EXERCISE BRIEF — State, as a number alone, how many lines of the data contain the string "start".

_____

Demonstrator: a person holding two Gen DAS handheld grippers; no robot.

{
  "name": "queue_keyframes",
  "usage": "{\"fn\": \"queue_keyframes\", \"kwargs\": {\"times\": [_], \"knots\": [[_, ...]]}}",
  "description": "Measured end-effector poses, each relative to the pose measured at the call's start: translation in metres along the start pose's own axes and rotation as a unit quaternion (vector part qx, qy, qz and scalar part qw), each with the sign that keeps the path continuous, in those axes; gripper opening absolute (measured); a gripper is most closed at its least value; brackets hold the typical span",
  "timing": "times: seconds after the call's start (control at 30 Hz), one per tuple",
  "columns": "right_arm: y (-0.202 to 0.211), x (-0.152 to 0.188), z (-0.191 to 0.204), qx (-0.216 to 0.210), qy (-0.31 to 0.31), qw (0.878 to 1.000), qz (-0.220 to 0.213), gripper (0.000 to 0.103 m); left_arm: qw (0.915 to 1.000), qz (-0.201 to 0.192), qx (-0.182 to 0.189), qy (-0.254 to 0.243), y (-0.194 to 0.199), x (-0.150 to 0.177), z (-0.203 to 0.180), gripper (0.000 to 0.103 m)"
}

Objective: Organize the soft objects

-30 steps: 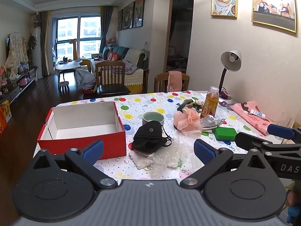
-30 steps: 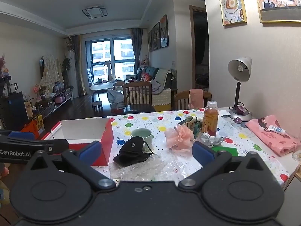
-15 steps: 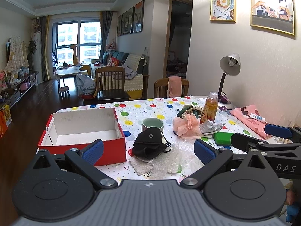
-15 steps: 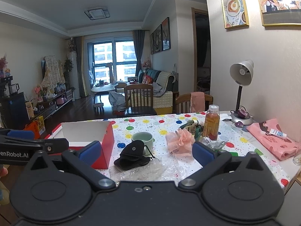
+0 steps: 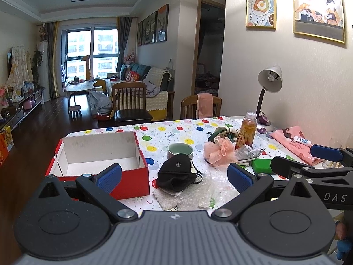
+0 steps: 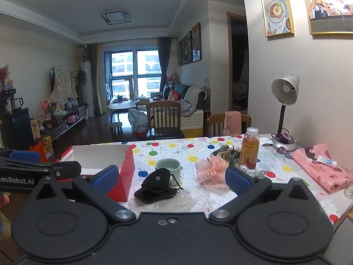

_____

OUTPUT — 2